AIM OF THE EXERCISE
Please repeat the lines below, exactly and only, from the one that holds "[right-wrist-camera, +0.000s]" through the one that holds "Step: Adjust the".

DATA PROVIDED
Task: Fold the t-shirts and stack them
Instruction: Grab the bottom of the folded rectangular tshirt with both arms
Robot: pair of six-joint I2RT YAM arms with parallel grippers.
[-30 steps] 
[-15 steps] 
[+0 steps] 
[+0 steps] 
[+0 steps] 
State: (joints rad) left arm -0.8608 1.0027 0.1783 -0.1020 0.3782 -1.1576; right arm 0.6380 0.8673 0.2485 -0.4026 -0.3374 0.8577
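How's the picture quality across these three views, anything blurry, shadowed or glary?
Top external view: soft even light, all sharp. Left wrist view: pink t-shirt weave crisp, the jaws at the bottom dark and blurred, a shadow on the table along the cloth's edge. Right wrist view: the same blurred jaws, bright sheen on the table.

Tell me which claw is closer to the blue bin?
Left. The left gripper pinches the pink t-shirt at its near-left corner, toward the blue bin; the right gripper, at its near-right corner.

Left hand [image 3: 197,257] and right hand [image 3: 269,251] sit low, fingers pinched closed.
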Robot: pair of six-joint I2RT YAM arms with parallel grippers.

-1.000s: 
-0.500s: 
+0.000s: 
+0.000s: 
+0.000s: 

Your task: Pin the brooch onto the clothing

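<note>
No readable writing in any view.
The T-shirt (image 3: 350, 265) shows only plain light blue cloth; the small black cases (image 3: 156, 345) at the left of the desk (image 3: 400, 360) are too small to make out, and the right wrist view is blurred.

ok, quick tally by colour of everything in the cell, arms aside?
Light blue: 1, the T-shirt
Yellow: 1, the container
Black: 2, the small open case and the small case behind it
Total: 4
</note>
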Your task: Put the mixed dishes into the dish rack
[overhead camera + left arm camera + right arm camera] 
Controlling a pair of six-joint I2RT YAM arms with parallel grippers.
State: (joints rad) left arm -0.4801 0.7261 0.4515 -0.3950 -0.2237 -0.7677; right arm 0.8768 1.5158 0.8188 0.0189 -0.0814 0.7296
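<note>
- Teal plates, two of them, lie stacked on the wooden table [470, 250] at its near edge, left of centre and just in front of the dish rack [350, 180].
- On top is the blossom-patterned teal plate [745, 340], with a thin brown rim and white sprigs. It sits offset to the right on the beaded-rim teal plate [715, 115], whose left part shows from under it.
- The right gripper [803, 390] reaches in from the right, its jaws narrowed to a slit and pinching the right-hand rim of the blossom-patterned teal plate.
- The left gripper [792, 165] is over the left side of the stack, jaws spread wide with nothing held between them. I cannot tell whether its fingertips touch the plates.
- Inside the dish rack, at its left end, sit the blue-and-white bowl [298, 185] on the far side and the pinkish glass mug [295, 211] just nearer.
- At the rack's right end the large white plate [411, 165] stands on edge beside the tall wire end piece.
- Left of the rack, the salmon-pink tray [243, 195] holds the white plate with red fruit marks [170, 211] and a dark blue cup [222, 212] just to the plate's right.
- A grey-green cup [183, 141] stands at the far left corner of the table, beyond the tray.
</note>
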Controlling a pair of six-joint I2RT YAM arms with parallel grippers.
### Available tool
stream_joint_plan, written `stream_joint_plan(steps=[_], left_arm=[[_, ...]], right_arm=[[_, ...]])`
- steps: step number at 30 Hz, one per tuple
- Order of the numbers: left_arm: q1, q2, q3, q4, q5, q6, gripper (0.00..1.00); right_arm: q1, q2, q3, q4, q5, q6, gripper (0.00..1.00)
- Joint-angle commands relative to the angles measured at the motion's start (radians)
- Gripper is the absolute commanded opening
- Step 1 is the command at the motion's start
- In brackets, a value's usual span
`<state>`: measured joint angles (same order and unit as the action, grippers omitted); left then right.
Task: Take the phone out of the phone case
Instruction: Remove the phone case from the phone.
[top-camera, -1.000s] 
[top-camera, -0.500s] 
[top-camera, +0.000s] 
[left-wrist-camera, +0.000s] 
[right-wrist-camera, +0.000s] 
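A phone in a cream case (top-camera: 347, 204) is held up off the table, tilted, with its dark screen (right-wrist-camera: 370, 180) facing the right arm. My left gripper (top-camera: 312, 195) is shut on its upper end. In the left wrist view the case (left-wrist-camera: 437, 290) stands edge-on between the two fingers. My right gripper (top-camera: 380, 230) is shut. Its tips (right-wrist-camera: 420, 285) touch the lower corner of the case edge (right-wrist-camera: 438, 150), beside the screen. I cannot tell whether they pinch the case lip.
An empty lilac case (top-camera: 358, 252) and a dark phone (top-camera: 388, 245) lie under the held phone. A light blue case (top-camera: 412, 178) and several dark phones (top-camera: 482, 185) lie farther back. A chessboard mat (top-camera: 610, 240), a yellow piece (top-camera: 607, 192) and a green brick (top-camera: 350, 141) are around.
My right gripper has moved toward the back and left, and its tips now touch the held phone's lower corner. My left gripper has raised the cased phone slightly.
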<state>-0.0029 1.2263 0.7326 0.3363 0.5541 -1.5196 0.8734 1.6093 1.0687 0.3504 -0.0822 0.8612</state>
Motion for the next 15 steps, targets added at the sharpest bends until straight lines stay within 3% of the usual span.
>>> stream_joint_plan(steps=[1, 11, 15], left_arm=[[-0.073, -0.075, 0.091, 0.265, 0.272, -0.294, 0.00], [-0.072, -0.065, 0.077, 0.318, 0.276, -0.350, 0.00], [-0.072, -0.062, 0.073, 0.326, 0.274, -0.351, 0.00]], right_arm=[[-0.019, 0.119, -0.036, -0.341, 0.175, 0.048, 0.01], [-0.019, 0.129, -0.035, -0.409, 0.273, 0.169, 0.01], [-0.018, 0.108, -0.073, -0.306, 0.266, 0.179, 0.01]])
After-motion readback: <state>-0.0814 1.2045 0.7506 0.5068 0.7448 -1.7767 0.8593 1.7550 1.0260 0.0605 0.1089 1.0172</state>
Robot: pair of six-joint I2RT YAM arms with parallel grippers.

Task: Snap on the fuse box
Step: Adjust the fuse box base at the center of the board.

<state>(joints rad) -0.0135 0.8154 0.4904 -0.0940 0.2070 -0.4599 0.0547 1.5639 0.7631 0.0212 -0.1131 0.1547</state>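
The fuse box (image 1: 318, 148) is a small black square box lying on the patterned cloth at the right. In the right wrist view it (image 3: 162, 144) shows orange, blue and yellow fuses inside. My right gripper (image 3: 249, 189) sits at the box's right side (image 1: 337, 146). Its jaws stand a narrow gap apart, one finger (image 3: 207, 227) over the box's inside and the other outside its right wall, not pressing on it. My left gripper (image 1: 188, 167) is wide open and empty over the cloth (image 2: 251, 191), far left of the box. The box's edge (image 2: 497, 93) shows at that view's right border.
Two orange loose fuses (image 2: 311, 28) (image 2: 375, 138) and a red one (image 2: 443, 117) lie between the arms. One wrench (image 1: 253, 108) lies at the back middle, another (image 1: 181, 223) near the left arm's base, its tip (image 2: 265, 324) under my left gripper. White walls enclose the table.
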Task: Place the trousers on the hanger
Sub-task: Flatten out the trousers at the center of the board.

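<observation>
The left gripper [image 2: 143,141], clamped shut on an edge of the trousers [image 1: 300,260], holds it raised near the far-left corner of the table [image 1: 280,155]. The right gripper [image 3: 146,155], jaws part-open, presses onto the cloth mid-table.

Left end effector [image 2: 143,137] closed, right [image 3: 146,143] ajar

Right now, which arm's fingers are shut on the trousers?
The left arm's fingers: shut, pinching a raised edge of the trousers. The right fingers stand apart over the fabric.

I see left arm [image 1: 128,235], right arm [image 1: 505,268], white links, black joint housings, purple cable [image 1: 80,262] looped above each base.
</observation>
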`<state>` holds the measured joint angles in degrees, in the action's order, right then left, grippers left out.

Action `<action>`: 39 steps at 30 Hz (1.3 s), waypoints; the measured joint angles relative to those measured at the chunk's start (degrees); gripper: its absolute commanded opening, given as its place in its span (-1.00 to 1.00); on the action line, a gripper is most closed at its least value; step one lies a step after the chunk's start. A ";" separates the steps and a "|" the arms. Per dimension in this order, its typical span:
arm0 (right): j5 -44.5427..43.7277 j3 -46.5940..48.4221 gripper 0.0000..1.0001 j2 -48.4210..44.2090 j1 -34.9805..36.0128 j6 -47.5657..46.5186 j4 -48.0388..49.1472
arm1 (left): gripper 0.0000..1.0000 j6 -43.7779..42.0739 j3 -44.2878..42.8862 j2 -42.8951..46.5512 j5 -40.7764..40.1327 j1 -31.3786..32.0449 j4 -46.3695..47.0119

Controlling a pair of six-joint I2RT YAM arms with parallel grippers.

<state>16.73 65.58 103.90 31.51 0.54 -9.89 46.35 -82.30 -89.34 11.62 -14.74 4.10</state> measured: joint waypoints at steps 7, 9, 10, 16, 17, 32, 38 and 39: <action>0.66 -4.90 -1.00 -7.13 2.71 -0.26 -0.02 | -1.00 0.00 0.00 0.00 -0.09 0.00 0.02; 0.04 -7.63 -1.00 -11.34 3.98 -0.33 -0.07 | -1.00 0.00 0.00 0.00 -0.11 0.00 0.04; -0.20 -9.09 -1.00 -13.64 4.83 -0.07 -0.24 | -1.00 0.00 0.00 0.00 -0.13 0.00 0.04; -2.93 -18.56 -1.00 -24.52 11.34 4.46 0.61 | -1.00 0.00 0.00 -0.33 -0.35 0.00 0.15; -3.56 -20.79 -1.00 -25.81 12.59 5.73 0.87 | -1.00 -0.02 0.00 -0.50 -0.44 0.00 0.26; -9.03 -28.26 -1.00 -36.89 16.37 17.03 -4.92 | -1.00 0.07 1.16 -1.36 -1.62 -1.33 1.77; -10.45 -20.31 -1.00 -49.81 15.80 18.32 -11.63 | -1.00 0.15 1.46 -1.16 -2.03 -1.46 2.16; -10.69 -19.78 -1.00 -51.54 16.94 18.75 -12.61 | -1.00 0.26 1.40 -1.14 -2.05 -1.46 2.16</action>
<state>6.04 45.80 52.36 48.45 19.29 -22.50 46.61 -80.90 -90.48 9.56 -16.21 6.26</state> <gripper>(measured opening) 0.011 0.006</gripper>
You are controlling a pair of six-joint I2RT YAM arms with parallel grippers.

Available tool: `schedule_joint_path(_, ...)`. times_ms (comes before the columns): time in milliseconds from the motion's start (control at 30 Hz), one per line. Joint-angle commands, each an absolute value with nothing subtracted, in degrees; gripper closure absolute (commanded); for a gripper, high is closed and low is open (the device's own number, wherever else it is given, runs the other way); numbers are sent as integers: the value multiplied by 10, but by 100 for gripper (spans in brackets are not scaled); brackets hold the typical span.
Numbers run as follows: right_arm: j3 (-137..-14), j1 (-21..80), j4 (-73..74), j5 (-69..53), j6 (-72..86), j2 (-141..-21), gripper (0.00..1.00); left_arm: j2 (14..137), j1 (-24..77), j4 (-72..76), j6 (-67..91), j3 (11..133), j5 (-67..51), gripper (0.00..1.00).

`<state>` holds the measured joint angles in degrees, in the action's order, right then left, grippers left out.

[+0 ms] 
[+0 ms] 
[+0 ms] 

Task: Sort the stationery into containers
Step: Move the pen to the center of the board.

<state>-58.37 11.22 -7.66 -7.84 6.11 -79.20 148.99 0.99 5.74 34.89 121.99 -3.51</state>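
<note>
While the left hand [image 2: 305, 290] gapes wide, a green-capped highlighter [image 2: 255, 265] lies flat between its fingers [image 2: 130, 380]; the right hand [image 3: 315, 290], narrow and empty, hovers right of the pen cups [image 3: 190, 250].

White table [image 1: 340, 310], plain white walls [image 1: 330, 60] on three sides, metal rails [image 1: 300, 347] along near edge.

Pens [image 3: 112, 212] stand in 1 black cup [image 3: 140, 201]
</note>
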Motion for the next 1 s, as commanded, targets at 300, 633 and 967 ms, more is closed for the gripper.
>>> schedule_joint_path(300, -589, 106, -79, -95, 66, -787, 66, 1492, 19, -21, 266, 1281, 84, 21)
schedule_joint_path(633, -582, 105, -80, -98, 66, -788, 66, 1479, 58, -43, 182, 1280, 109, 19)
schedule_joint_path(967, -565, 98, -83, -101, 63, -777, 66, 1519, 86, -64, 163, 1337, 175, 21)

ANSWER TO THIS TASK
[right-wrist-camera, +0.000s] 
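A phone in a cream case (top-camera: 347, 204) is held up off the table, tilted, with its dark screen (right-wrist-camera: 370, 180) facing the right arm. My left gripper (top-camera: 312, 195) is shut on its upper end. In the left wrist view the case (left-wrist-camera: 437, 290) stands edge-on between the two fingers. My right gripper (top-camera: 380, 230) is shut. Its tips (right-wrist-camera: 420, 285) touch the lower corner of the case edge (right-wrist-camera: 438, 150), beside the screen. I cannot tell whether they pinch the case lip.
An empty lilac case (top-camera: 358, 252) and a dark phone (top-camera: 388, 245) lie under the held phone. A light blue case (top-camera: 412, 178) and several dark phones (top-camera: 482, 185) lie farther back. A chessboard mat (top-camera: 610, 240), a yellow piece (top-camera: 607, 192) and a green brick (top-camera: 350, 141) are around.
My right gripper has moved toward the back and left, and its tips now touch the held phone's lower corner. My left gripper has raised the cased phone slightly.
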<state>-0.0029 1.2263 0.7326 0.3363 0.5541 -1.5196 0.8734 1.6093 1.0687 0.3504 -0.0822 0.8612</state>
Motion for the next 15 steps, targets added at the sharpest bends until straight lines stay within 3% of the usual span.
>>> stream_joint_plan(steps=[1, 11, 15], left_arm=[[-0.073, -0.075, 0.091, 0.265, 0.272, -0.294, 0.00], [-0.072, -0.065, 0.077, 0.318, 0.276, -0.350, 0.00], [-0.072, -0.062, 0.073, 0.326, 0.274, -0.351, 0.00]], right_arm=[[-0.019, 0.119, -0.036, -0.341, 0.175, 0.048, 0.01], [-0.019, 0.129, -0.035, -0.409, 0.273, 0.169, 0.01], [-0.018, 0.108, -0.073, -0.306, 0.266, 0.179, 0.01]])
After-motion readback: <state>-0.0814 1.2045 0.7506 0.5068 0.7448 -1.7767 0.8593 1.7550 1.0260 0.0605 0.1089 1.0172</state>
Robot: pair of six-joint I2RT YAM arms with parallel grippers.

Task: Snap on the fuse box
Step: Adjust the fuse box base at the center of the board.

This exercise requires nothing further.